Florida has long been known as the state retirees flock to in their latter years. With lower taxes and plenty of sunshine, it is an ideal haven for people as they enjoy their retirement. Even so, not everyone plans well enough for retirement. And, even when they do, unexpected catastrophe can spell trouble for even the best retirement plans.

According to the National Public Radio, a study found that Americans 65 years and older were facing high levels of bankruptcy. In fact, the number of elderly Americans filing for bankruptcy is now three times as high as it was back in 1991. The main reasons for bankruptcy are medical expenses and reduced incomes. Many of these people lost money in the 2008 economic crash and others may have outlived their retirement plans.

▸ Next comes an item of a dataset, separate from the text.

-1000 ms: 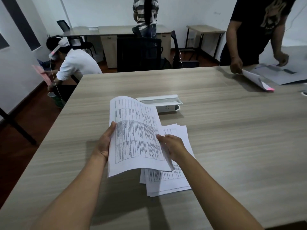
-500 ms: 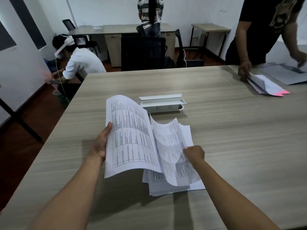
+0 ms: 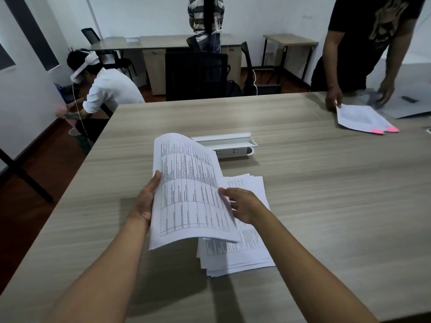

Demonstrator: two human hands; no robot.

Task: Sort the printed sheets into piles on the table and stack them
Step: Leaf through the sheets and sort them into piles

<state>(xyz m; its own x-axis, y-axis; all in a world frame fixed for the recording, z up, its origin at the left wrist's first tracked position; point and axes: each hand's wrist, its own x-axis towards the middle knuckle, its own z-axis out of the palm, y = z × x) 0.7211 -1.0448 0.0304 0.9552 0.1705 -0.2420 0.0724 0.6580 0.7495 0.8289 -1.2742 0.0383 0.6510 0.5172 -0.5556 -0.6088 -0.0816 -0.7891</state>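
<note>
Paper, thin and floppy: the left hand (image 3: 145, 201) grips the sheaf (image 3: 189, 192) by its left edge above the table (image 3: 326, 194), and it sags. Right hand (image 3: 242, 205) seems to pinch the top sheet's edge; pile (image 3: 242, 250) lies beneath

Held sheets (image 3: 191, 190): white, black printed grid of text. Pile (image 3: 242, 252) beneath: white, black print. Table (image 3: 326, 206): pale grey-brown woodgrain, streaked. Power strip (image 3: 226, 145): white. Far sheets (image 3: 359, 117): white with pink tabs. Standing person's shirt (image 3: 363, 26): black, tan graphic. Rear shirt (image 3: 205, 10): grey-white stripes.
</note>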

CNBC notes that for many Americans, the solution to their financial woes is bankruptcy and elderly people are not the only ones affected. For the fiscal year of 2018, financial experts predict that 733,000 individuals and businesses may have filed for bankruptcy. While, this is below the peak of 2010, it is nonetheless above the lower figures reported for 2017.

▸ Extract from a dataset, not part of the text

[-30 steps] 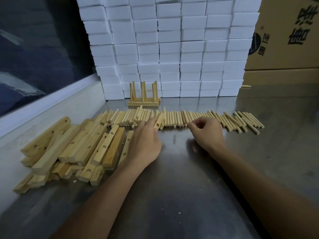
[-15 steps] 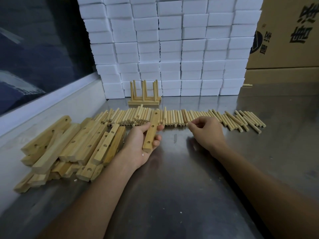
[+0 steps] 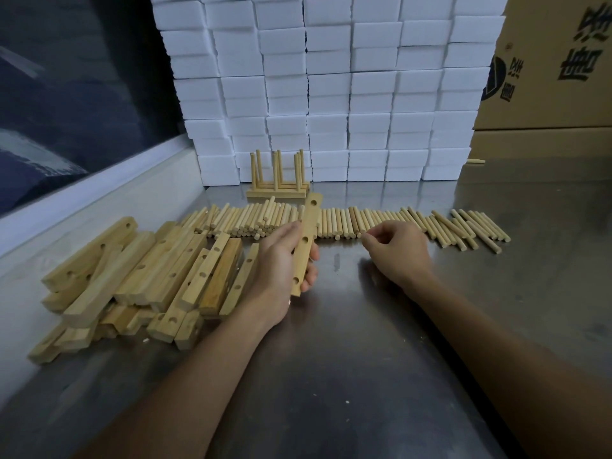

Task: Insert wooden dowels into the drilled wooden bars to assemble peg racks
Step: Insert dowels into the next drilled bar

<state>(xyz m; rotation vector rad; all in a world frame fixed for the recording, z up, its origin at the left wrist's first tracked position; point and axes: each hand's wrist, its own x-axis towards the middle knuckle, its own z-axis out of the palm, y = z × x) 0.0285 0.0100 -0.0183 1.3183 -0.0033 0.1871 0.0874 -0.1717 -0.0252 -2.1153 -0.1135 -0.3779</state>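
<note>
One bar with three holes is now up off the table, held in the left hand. A moment ago that hand was just reaching at the edge of the pile of bars. Now its fingers curl round the bar, which points away from the person, holes facing up. The far end of the bar sits over the long row of sticks.

The right hand stays at the near edge of the row. Its fingers are curled and the fingertips come together at a stick end. I cannot tell if it has one pinched yet.

So the bar is ready, and next a stick probably has to go into a hole. One finished rack stands behind the row, by the stack of white blocks.
</note>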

For younger generations, while student loan debt often makes the news, credit card debt is also a big problem. The average household owes $16,883 in credit card debt and 43% of Americans carry a credit card balance for two or more years. This adds up to roughly $1,292 in credit card interest per household each year.

With high debt like this, it is no wonder that so many people struggle to plan for retirement. Because of this, many people are now turning to bankruptcy to wipe out their debt and begin anew. While this is helpful at all ages, it may now become an especially important option for the elderly who have such a limited time and few opportunities to recover.